SELECT n.nspname AS schema, c.relname AS table, c.relpersistence AS table_type FROM pg_catalog.pg_class c LEFT JOIN pg_catalog.pg_namespace n ON n.oid = c.relnamespace WHERE n.nspname = 'public' OR n.nspname LIKE 'pg_temp_%';
┌─────────────┬──────────────┬────────────┐ │ schema │ table │ table_type │ ╞═════════════╪══════════════╪════════════╡ │ public │ test1_id_seq │ p │ │ public │ test1 │ p │ │ public │ test2_id_seq │ p │ │ public │ test2 │ u │ │ pg_temp_228 │ test3_id_seq │ t │ │ pg_temp_228 │ test3 │ t │ └─────────────┴──────────────┴────────────┘ (6 rows)
As you can see we have our three types of tables: p = permanent table, u = unlogged table, and t = temporary table. If there becomes more values in the future, you will be able to find them in the docs for pg_class The results also returned the sequences attached to the tables. If we had indexes, toast tables, etc, they would have also been returned. We actually need to just return our exact table. We can do this by adjusting our query filter to look up our exact table.
SELECT n.nspname AS schema, c.relname AS table, c.relpersistence AS table_type FROM pg_catalog.pg_class c LEFT JOIN pg_catalog.pg_namespace n ON n.oid = c.relnamespace WHERE c.relpersistence = 'u' AND n.nspname = 'public' AND c.relname = 'test2';
┌────────┬───────┬────────────┐ │ schema │ table │ table_type │ ╞════════╪═══════╪════════════╡ │ public │ test2 │ u │ └────────┴───────┴────────────┘ (1 row)
This always gives us back a single record if the table is an unlogged table or no results if the table is a permanent table, temporary table, or does not exist.
If you wish to simplify your program that looks at the results, you can update the query to return a true/false.

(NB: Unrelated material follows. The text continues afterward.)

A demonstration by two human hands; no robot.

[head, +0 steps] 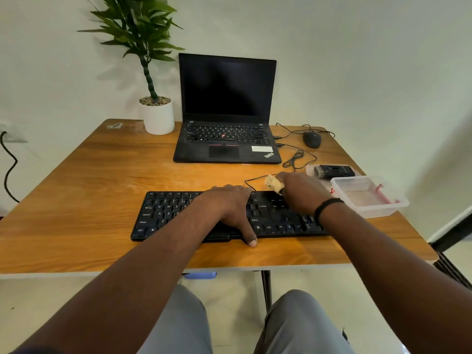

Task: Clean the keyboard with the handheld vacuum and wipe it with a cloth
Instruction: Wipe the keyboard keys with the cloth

SELECT COUNT(*)::integer::boolean AS unlogged FROM pg_catalog.pg_class c LEFT JOIN pg_catalog.pg_namespace n ON n.oid = c.relnamespace WHERE c.relpersistence = 'u' AND n.nspname = 'public' AND c.relname = 'test2';
┌──────────┐ │ unlogged │ ╞══════════╡ │ True │ └──────────┘ (1 row)
This always gives us back a single record. True if the table is an unlogged table or False if the table is a permanent table, temporary table, or does not exist. We can test these additional test cases:
SELECT COUNT(*)::integer::boolean AS unlogged FROM pg_catalog.pg_class c LEFT JOIN pg_catalog.pg_namespace n ON n.oid = c.relnamespace WHERE c.relpersistence = 'u' AND n.nspname = 'public' AND c.relname = 'test1';
┌──────────┐ │ unlogged │ ╞══════════╡ │ False │ └──────────┘ (1 row)
SELECT COUNT(*)::integer::boolean AS unlogged FROM pg_catalog.pg_class c LEFT JOIN pg_catalog.pg_namespace n ON n.oid = c.relnamespace WHERE c.relpersistence = 'u' AND n.nspname = 'public' AND c.relname = 'test3';
┌──────────┐ │ unlogged │ ╞══════════╡ │ False │ └──────────┘ (1 row)
SELECT COUNT(*)::integer::boolean AS unlogged FROM pg_catalog.pg_class c LEFT JOIN pg_catalog.pg_namespace n ON n.oid = c.relnamespace WHERE c.relpersistence = 'u' AND n.nspname = 'public' AND c.relname = 'test4';
┌──────────┐ │ unlogged │ ╞══════════╡ │ False │ └──────────┘ (1 row)
You might ask how does this boolean work? The COUNT return a bigint, so we cast that to an integer. This is OK to do as we are going to have either 0 (p, t or does not exist) or 1 (u) rows, so the value will never exceed the max value for an integer. We can now cast the integer to a boolean, 0 (p, t or does not exist) = False, 1 (u) = True.